ABOUT THIS EXERCISE: The following data has a line with "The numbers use" and a line with "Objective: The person". Write out exactly those lines and all the lines between them.

DATA EXTRACT:
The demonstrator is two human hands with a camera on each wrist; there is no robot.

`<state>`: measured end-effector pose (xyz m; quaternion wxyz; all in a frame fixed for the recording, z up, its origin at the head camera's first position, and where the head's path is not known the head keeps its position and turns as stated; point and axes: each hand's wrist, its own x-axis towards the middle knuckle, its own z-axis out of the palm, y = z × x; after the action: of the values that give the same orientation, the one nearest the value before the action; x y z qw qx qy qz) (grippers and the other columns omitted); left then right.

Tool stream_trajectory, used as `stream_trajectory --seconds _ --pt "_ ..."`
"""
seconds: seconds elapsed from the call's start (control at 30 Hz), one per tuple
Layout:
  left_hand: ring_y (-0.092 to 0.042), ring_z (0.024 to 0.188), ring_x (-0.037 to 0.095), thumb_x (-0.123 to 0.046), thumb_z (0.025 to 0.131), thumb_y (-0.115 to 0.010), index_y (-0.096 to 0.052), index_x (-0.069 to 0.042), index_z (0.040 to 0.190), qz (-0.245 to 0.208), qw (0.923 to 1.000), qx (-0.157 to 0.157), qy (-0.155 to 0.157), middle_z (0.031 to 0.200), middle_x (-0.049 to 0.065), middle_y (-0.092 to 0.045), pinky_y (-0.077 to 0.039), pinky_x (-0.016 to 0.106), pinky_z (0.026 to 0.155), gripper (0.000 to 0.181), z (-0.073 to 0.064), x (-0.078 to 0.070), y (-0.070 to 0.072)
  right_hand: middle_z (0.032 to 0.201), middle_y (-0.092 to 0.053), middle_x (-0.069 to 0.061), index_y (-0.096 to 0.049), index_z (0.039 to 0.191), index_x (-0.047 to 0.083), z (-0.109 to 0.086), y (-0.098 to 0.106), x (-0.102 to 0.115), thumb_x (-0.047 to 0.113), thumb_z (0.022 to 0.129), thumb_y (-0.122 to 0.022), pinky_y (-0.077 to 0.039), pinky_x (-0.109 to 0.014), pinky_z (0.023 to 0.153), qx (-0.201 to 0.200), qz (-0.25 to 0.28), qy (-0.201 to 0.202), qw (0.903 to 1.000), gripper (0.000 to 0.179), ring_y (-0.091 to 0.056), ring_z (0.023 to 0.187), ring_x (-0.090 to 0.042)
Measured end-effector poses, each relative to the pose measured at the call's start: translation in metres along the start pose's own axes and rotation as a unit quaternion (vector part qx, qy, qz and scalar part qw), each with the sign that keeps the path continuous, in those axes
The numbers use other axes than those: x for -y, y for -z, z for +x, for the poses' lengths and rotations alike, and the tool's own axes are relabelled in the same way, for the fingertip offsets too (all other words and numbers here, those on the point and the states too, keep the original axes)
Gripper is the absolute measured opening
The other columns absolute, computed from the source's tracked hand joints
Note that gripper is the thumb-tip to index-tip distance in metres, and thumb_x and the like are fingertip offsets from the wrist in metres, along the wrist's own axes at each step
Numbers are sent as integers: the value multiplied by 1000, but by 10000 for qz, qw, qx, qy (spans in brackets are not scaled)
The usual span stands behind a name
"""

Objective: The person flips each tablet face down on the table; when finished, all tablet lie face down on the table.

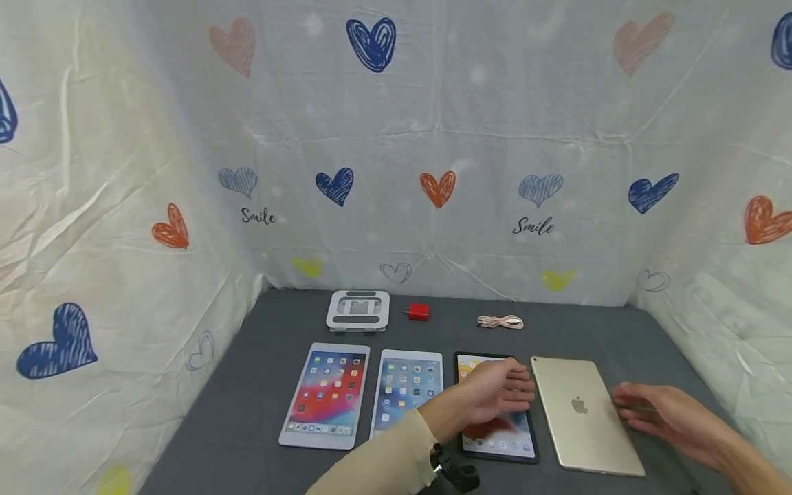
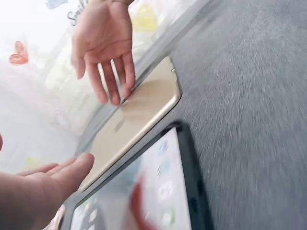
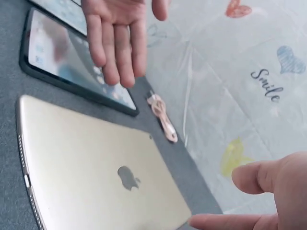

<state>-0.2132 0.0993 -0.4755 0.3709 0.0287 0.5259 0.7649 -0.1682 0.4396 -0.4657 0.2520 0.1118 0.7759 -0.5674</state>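
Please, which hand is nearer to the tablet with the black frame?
Left. The left hand is over the black-framed tablet; the right hand is farther away, beside the right edge of the gold tablet.

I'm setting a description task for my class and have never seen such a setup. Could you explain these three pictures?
There is no machine here, just a person's left hand and right hand. The wide picture comes from a camera on the head; the two close ones come from cameras on the wrists. On the dark grey surface lie two white-framed tablets, a dark-framed tablet and a gold tablet, back up. Behind them are what looks like a stand, a red plug and a coiled cable. Neither hand appears to hold anything.
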Motion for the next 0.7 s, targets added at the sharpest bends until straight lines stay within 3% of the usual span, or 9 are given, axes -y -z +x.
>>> stream_trajectory --seconds 0.1,0.17,0.3,0.4,0.5,0.7 --pt "-59 145 47 -18 109 -53 -57 15 147 121 9998 98 -105 149 32 -64 -48 57 123 50 -14 -9 16 143 -70 -13 -31 157 -25 -4 5 5 30 121 -39 -62 -38 107 518 420 289 9974 66 -73 118 -9" --pt "-60 144 46 -17 110 -53 -58 14 147 229 9995 179 -159 149 32 -64 -50 54 121 49 -23 -15 28 144 -70 -9 -33 159 -22 -7 6 9 30 122 -37 -60 -39 111 1020 864 392 9902 64 -73 120 -9" --pt "-62 142 44 -16 110 -59 -60 12 147 400 9987 234 -214 149 31 -64 -56 49 115 46 -42 -26 51 143 -72 -5 -50 157 -11 -10 0 18 29 122 -33 -56 -40 118 2046 1821 428 9608 55 -72 129 -15" --pt "-66 138 42 -16 110 -65 -63 10 144 570 9978 151 -288 146 30 -67 -59 46 111 43 -55 -35 67 145 -71 -5 -60 152 -2 -10 -10 26 27 123 -28 -53 -40 121 2640 2238 442 9372 52 -70 135 -17" --pt "-69 134 40 -16 109 -68 -66 9 141 764 9964 -24 -358 143 28 -70 -61 44 108 41 -67 -42 80 147 -70 -5 -61 152 -1 -9 -20 31 26 123 -25 -52 -41 122 2869 2342 486 9276 53 -69 137 -18" --pt "-73 130 35 -20 110 -68 -64 7 145 1152 9925 -383 -114 142 23 -72 -63 42 106 44 -81 -49 99 147 -70 -5 -60 152 -1 1 -40 33 23 123 -26 -53 -39 120 2887 2258 634 9282 51 -68 137 -17"
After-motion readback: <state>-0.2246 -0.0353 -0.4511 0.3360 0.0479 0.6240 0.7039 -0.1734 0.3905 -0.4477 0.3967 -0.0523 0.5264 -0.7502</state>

WRITTEN SOLUTION:
The numbers use other axes than those: x for -y, y for -z, z for +x, for the poses' lengths and rotations alike, and the tool's own axes are relabelled in the same way, for the fingertip offsets too (all other words and numbers here, those on the point and the states too, keep the original axes)
Gripper is the absolute measured opening
The other columns absolute, computed from the source's tracked hand joints
Note that gripper is the thumb-tip to index-tip distance in metres, and thumb_x and the like are fingertip offsets from the wrist in metres, along the wrist's own axes at each step
Numbers are sent as integers: the value multiplied by 1000, but by 10000 for qz, qw, qx, qy (spans in brackets are not scaled)
The usual span stands behind a name
"""

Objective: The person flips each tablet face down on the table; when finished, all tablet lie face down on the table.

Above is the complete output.